According to a 2006 report by the JFA Institute, the average length of stay for individuals in DOC Custody was 3.3 months. The average length of stay for inmates in BOP Custody was 3.3 months, or 105 days.
This means a large proportion of the inmates incarcerated in DOC Facilities will be released each year, with new inmates filling their space. As transient facilities with various purposes, ranging from pre-trial detention all the way to long-term sentencing, DOC facilities release and transfer thousands of inmates each year.
Looking to mental and physical health services provided in carceral facilities for DC Residents, the facilities offer disparate services. The Department of Corrections website shows all inmates receive comprehensive mental and physical health evaluations upon entering the facility.
After leaving facilities, access to mental and physical health healthcare becomes more uncertain. Difficulties navigating services can lead returning citizens into positions of social, health-based, and economic instability. Court-mandated separations and relationship terminations when involving other justice-impacted people can make returning citizens feel isolated, compounding difficulties of reentry.
Despite record expungement efforts and moves to ban questions about a criminal record during job interviews, a lack of recent professional experiences on resumes can make finding gainful employment a challenge. Homelessness, food instability, and economic precarity are capped off by the continuous exposure to stigma and judgement from others.
With this, negative health outcomes can follow when they go untreated due to inaccessibility of care and diminished sense of agency and worth among returning citizens. Addiction, mental illness, and untreated physical conditions can take hold during this time.
As this transition is ripe for challenges and destabilization, some policymakers have made efforts to decrease the frequency of negative outcomes for reentry.
New Jersey Rep. Rebecca Michelle “Mikie” Sherill (D-NJ) recently introduced legislation to increase funding for reentry services. The Improving Mental Healthcare in the Re-Entry System Act of 2024 would provide federal, state, and local services with $100 million a year in grant funding to improve economic, social, and health-based services for returning citizens.
If passed, the bill would expand its funding for reentry services to $140 million a year by 2029, representing a robust step by the federal government to empower returning citizens for optimal reentry outcomes.
Looking to D.C.-based efforts, transitional services have emerged to improve reentry experiences. According to the Department of Correction Programs and Case Management Website, when inmates make the transition from incarceration to reentry, DOC facilities offer a transitional assistance program, allowing inmates who anticipate release to live with others in a similar position, developing reentry plans with special emphasis on maintaining wellness and health.
Upon release, returning citizens in Washington, D.C. have access to resources from the Mayor’s Office on Returning Citizen Affairs. The READY Center offers returning citizens programming and services for up to six months after release. They provide these services along with the D.C. Department of Behavioral Health; but it is insufficient to provide regular care for returning citizens even when they are not in crisis.
CORE DC, a government contract organization that supervises returning citizens through reentry, provides them medical and clinical services. Public health insurance and nonprofits in the D.C. area can provide acute care and fulfil needs, but gaps in services and access exist.

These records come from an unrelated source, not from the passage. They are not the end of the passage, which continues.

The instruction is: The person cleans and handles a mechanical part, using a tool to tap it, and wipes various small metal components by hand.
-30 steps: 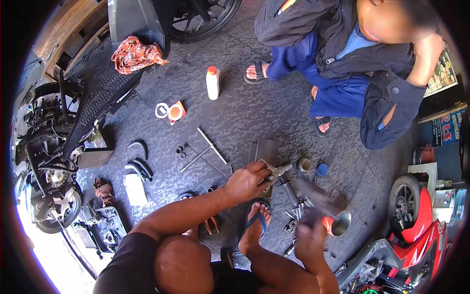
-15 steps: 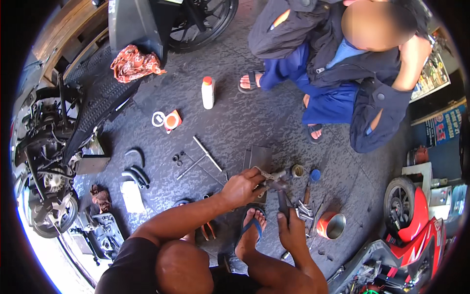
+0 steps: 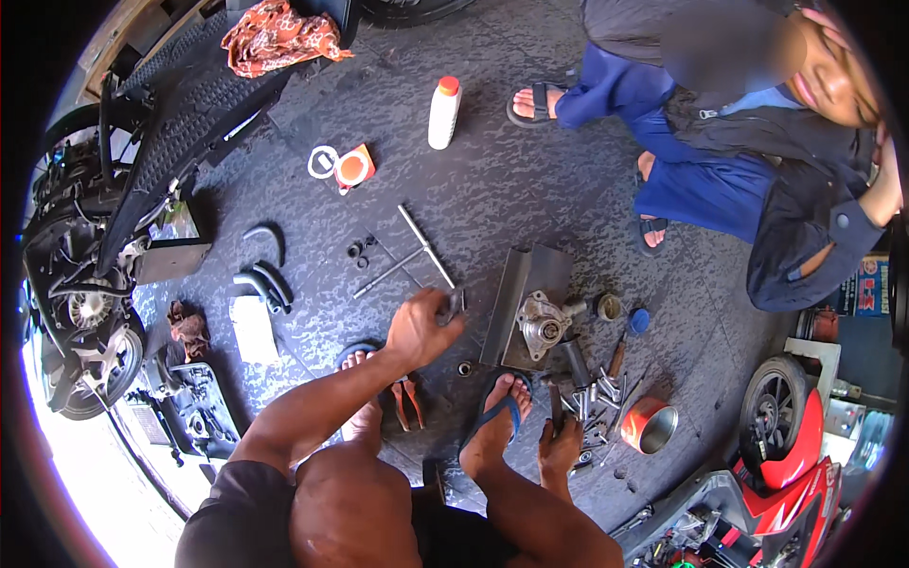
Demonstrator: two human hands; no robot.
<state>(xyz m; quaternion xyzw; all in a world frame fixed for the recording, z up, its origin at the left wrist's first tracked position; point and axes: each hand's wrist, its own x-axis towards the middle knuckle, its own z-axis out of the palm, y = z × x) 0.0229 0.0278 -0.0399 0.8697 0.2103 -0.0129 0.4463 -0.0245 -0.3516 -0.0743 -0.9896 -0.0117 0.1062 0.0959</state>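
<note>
My left hand (image 3: 423, 329) is closed, its fingertips pinching a small dark metal piece (image 3: 456, 303) above the floor, left of a metal channel block (image 3: 507, 298). A grey flanged metal housing (image 3: 544, 327) with a round centre and a side spout rests on that block. My right hand (image 3: 561, 445) is low beside my right foot, wrapped round the dark handle of a hammer (image 3: 557, 402); the head is hard to make out among the tools. Close by lie loose bolts and sockets (image 3: 602, 390) and a wooden-handled tool (image 3: 617, 358).
An open red tin (image 3: 651, 426), a blue cap (image 3: 638, 321) and a small jar (image 3: 608, 306) stand at right. Ahead are a T-handle wrench (image 3: 417, 248) and a white bottle (image 3: 444, 114). Pliers (image 3: 409, 404) lie between my feet. A person (image 3: 701, 194) sits at far right; motorcycle parts (image 3: 90, 308) line the left.
My left hand has left the housing and moved left with a small piece. My right hand has lowered the hammer away from the block. The view has shifted, and the other person leans right.
</note>
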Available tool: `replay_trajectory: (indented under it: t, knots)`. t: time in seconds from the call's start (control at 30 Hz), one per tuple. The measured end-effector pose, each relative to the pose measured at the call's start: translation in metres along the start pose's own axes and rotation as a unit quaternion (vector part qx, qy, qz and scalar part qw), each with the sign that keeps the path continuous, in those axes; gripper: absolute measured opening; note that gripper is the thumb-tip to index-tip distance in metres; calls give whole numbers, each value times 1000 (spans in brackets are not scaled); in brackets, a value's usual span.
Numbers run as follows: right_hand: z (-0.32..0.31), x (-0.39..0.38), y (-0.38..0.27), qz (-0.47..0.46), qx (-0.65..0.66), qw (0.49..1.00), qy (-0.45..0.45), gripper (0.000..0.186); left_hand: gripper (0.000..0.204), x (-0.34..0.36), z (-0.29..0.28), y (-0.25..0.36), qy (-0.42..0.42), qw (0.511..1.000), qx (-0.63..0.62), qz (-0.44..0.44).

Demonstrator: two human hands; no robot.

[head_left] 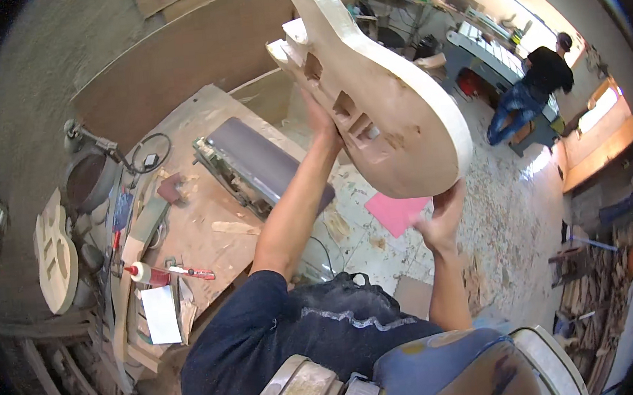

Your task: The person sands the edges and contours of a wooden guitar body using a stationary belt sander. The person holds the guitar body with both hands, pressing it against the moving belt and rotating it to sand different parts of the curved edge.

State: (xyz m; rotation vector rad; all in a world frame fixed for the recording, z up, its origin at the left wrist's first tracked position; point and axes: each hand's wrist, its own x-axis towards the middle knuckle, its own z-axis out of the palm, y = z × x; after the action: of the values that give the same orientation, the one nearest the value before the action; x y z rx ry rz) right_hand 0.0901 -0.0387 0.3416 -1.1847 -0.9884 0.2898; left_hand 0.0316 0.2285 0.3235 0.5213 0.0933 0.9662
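Observation:
An unpainted, pale wooden electric guitar body [408,129] is held up in front of me, tilted, its routed cavities facing me. My left hand [319,118] grips its left edge by the cavities; most of those fingers are hidden behind the wood. At the rounded lower end, my right hand [443,222] holds the rim, fingers partly behind it and thumb apart. A pink sheet [393,213] shows beside that thumb; I cannot tell whether the hand touches it or it lies beyond.
A belt sander [252,154] rests on the wooden workbench [201,128] at left, near a glue bottle [146,272] and white paper [161,315]. Another guitar body [56,254] stands far left. Wood scraps [580,287] are stacked right. A person [540,84] leans at a far bench.

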Motion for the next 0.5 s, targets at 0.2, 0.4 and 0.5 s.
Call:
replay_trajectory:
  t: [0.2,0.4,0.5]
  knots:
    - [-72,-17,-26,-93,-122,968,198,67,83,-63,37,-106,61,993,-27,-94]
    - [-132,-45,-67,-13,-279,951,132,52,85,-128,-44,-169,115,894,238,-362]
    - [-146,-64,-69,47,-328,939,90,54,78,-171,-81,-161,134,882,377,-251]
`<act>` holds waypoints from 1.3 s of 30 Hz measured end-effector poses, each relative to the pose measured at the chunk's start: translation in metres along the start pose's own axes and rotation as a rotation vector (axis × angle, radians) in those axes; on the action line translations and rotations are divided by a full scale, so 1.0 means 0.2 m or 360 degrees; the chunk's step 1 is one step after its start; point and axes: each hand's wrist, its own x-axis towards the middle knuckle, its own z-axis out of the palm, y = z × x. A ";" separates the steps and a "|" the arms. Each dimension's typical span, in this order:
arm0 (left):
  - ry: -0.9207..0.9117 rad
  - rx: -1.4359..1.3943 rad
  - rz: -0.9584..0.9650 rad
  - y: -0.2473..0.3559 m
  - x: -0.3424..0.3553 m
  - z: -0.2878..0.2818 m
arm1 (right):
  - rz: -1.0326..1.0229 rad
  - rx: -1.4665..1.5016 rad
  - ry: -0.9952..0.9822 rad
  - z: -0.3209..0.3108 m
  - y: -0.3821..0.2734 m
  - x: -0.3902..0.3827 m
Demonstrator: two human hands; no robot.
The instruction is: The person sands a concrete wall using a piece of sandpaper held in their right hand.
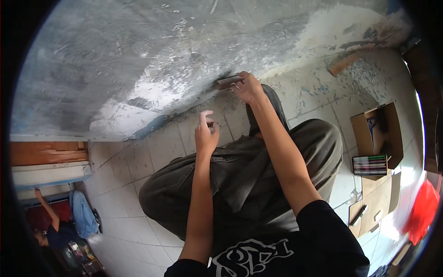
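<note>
My right hand (248, 87) grips a small flat sanding block (227, 81) and presses it against the bottom of a scraped grey wall (138, 60), just above the tiled floor (129, 161). Closer to me, my left hand (206, 133) hovers over the floor with its fingers loosely curled around a small dark object I cannot make out. I am crouched, my grey trousers (240, 180) and one dark shoe (272, 104) below the hands.
An open cardboard box (380, 134) and a box of thin sticks (369, 165) lie on the floor at right, with flattened cardboard (374, 203) and a red bag (422, 210). Another person (53, 228) crouches by a doorway at lower left.
</note>
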 end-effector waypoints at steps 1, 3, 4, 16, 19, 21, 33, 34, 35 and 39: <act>-0.0033 0.0027 -0.0046 0.03 0.01 0.02 | -0.0005 -0.0018 0.0002 -0.05 0.01 0.03; -0.0030 0.0035 -0.0059 0.04 0.00 0.01 | -0.0103 -0.0056 0.0022 -0.04 0.02 0.03; -0.0044 0.0040 -0.0067 0.04 0.00 0.02 | -0.0112 -0.0059 0.0017 -0.04 0.03 0.02; 0.0510 -0.0782 -0.0686 -0.11 0.00 -0.08 | 0.0283 -0.1060 -0.0720 0.07 0.12 -0.39; 0.0123 -0.1230 -0.0884 -0.15 0.01 -0.09 | 0.0368 -0.1100 -0.0857 0.08 0.15 -0.49; -0.0207 -0.1356 -0.1027 -0.11 0.01 -0.09 | 0.0309 -0.0977 -0.0804 0.03 0.18 -0.55; 0.0334 -0.1008 -0.0245 -0.11 -0.06 -0.03 | -0.0003 -0.0856 -0.0656 -0.08 0.24 -0.60; 0.0398 -0.0887 -0.0190 -0.11 -0.06 -0.03 | -0.0013 -0.0863 -0.0649 -0.08 0.24 -0.59; 0.0404 -0.0896 -0.0194 -0.10 -0.06 -0.02 | -0.0023 -0.0869 -0.0627 -0.08 0.24 -0.59; 0.0610 -0.0633 -0.0222 -0.10 -0.07 -0.01 | -0.0087 -0.0934 -0.0598 -0.08 0.26 -0.61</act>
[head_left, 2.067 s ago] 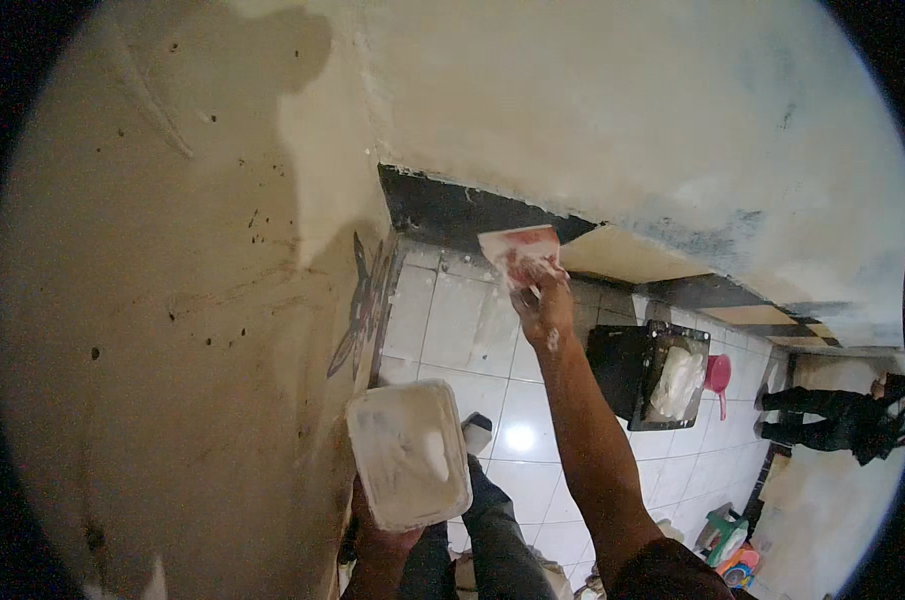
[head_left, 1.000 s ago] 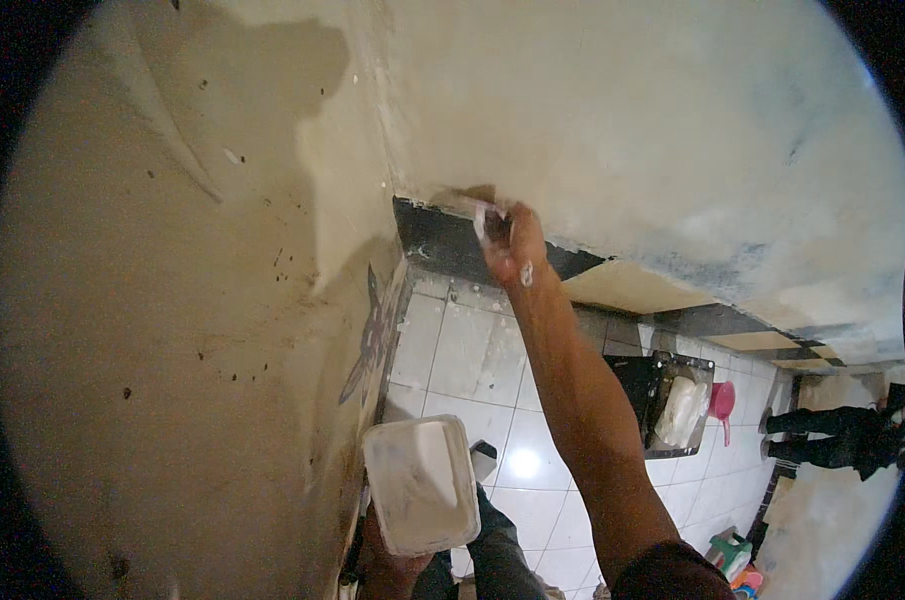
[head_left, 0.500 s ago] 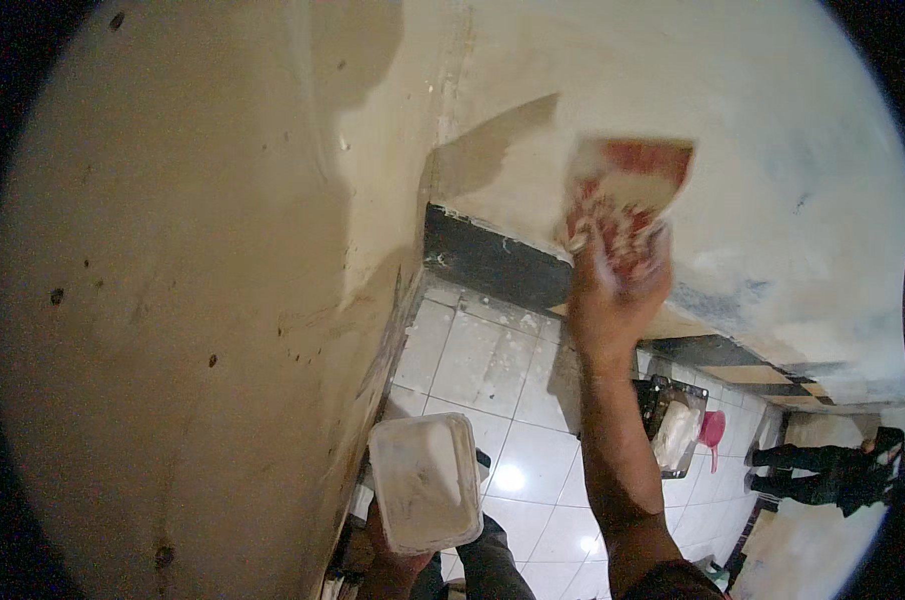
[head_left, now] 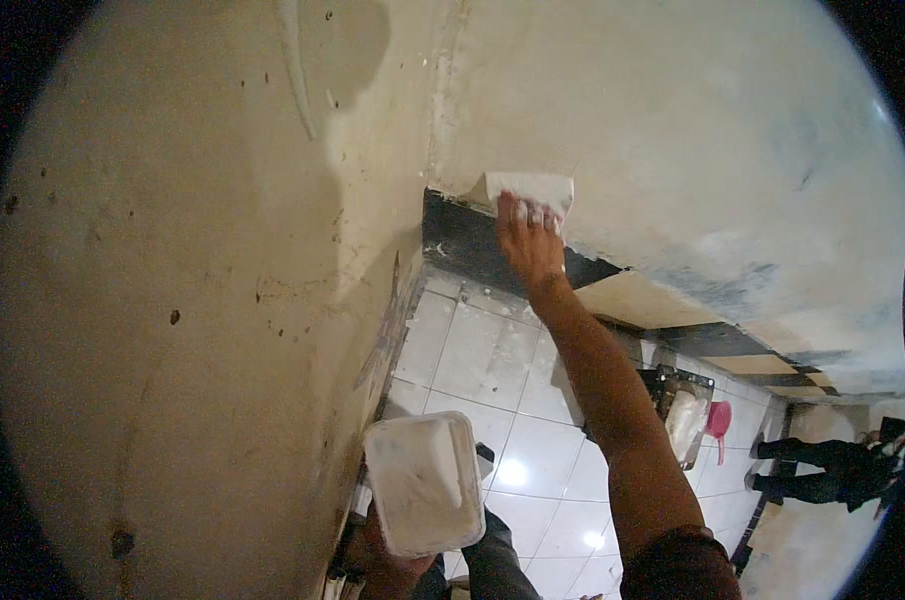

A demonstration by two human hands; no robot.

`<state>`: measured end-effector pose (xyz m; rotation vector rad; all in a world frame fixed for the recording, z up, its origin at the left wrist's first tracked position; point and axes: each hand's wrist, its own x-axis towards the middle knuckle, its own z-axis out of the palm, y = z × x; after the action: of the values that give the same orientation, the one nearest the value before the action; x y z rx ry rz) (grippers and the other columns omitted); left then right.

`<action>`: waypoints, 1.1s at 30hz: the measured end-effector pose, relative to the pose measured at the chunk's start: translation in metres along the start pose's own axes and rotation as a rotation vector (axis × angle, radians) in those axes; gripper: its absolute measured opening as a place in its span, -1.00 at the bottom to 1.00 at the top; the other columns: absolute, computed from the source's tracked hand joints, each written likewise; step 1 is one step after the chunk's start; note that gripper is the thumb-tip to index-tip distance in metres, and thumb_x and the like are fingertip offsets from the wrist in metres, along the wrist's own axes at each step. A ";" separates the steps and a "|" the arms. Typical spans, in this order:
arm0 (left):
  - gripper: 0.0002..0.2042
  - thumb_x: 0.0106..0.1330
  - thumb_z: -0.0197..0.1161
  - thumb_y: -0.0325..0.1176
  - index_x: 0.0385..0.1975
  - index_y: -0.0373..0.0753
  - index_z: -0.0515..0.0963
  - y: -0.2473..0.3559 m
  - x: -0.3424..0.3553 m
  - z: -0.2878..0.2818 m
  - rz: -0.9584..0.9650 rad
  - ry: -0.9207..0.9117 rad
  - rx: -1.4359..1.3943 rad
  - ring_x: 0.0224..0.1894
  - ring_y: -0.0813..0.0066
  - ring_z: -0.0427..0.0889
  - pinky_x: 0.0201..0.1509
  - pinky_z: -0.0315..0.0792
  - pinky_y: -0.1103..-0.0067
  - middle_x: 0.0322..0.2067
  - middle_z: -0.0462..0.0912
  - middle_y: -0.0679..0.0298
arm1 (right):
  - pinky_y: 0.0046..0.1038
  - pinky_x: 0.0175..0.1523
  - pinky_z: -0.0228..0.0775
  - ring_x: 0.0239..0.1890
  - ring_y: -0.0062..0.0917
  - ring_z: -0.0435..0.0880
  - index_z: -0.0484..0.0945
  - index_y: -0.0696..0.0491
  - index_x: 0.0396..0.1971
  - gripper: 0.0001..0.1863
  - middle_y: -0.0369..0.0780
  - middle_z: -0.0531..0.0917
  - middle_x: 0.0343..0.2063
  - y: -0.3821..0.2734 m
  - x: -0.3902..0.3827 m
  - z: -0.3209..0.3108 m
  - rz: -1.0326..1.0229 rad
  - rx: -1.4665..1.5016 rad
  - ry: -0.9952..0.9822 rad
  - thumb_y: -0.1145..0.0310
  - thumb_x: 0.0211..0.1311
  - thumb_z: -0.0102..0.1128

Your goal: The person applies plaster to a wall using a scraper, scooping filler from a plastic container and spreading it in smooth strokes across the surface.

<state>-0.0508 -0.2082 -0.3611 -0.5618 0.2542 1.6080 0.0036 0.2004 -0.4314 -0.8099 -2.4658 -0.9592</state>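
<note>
My right hand [head_left: 531,238] grips a wide putty spreader [head_left: 533,187], its visible face coated with off-white paste. The spreader is at the pale wall [head_left: 663,110], close to the corner and just above the dark painted band [head_left: 483,237]. My fingers, smeared white, lie across its lower part. Low in the view, my left hand [head_left: 401,572] holds a rectangular plastic tub [head_left: 478,500] from beneath; most of its fingers are hidden. Inside the tub is a layer of off-white paste [head_left: 408,500].
A stained beige wall [head_left: 203,400] rises on the left and meets the other at a corner. Below lies a white tiled floor [head_left: 473,350]. On it are a black tray [head_left: 700,382] with a white bundle and a pink dipper [head_left: 718,418]. Another person [head_left: 833,470] stands far right.
My right hand has moved left and slightly down with the spreader, toward the corner. The spreader's reddish face showed before; now a white-coated face does. The tub has hardly moved.
</note>
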 end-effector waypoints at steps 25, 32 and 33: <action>-0.43 0.36 -0.03 0.02 0.28 -0.14 0.16 -0.008 -0.026 -0.085 0.260 0.101 0.247 0.23 0.18 0.33 0.26 0.28 0.14 0.21 0.31 0.14 | -0.28 -0.31 0.40 -0.43 -0.20 0.55 0.49 0.10 -0.43 -0.89 -0.07 0.50 -0.48 -0.082 0.073 -0.100 0.734 0.894 0.281 0.46 0.00 0.18; -0.45 0.36 -0.03 0.01 0.28 -0.11 0.16 -0.014 -0.023 -0.081 0.278 0.078 0.187 0.23 0.22 0.32 0.28 0.25 0.14 0.21 0.31 0.17 | -0.39 -0.46 0.33 -0.61 -0.35 0.48 0.44 0.11 -0.61 -0.90 -0.17 0.48 -0.66 0.035 0.070 -0.143 0.957 0.364 0.543 0.49 0.03 0.15; -0.45 0.36 -0.03 0.01 0.28 -0.11 0.16 -0.012 -0.021 -0.080 0.270 0.077 0.145 0.23 0.22 0.32 0.28 0.25 0.15 0.21 0.30 0.17 | -0.37 -0.42 0.35 -0.59 -0.33 0.51 0.47 0.10 -0.56 -0.92 -0.16 0.50 -0.63 0.039 0.082 -0.136 0.918 0.380 0.597 0.47 0.05 0.16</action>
<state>-0.0225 -0.2637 -0.4171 -0.4935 0.5176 1.8124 -0.0169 0.1588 -0.2745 -1.1370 -1.4279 -0.2965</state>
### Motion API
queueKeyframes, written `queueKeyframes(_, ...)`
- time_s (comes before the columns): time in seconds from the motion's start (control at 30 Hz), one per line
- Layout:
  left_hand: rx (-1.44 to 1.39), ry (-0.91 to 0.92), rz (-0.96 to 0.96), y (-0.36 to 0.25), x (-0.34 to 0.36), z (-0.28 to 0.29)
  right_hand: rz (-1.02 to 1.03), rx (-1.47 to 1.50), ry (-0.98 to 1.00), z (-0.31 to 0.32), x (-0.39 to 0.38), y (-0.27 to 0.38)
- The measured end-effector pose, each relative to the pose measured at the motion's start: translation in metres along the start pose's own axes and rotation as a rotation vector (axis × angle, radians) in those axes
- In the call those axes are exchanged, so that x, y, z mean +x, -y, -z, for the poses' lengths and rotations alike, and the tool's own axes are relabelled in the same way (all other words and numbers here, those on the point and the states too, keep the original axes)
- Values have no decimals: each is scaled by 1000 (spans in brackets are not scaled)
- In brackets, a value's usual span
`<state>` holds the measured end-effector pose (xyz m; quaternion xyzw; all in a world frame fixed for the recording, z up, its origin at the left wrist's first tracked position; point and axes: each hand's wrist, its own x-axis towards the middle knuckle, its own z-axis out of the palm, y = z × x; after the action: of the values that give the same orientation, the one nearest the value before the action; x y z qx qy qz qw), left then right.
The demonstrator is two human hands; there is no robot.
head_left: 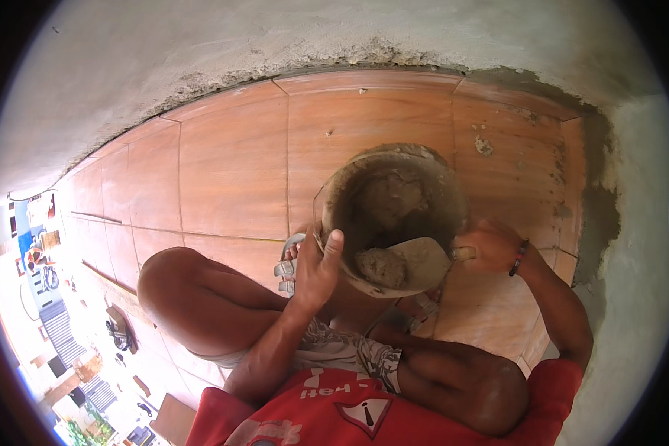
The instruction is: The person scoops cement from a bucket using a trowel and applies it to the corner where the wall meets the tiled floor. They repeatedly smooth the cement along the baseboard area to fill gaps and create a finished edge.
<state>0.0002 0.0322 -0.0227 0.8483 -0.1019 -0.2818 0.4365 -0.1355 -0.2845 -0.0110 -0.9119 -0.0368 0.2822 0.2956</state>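
A round, mortar-smeared bucket (453, 186) is between my knees, with wet grey mortar (394, 195) inside. My left hand (317, 271) grips the bucket's near left side, thumb up by the rim; the other fingers are partly hidden. In my right hand (492, 247) is the handle of a trowel, held at the bucket's right rim. The trowel blade (427, 262) lies across the near part of the bucket's mouth, carrying a lump of mortar (381, 267) toward its left end.
Orange-brown tiles (234, 163) cover the floor, with matching skirting tiles along the rough plaster wall (223, 44). Fresh grey mortar (598, 201) edges the right wall. Dried mortar bits (483, 145) lie on the tiles. Sandals (119, 328) and assorted items are at the far left.
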Motion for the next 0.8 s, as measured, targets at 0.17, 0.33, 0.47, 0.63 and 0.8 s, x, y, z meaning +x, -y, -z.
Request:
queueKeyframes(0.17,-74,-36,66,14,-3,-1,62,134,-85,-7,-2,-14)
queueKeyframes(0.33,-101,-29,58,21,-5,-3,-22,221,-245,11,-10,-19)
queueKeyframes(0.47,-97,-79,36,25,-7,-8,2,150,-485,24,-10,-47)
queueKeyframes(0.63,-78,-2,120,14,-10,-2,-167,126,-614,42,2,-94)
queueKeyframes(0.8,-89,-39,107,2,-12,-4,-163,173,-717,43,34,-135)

Better implementation and improvement in all communities is urgently needed. Around the country, a consistent lack of accessible services for people in crisis traversing the challenging landscape of reentry means isolation and atomization can take hold.
Policymakers, funders, non-profit leaders, justice and health advocates, communities and citizens need to work to increase funding and expand public awareness to bolster the capabilities of reentry services. Help for returning citizens’ healthcare must expand in order to better serve everyone.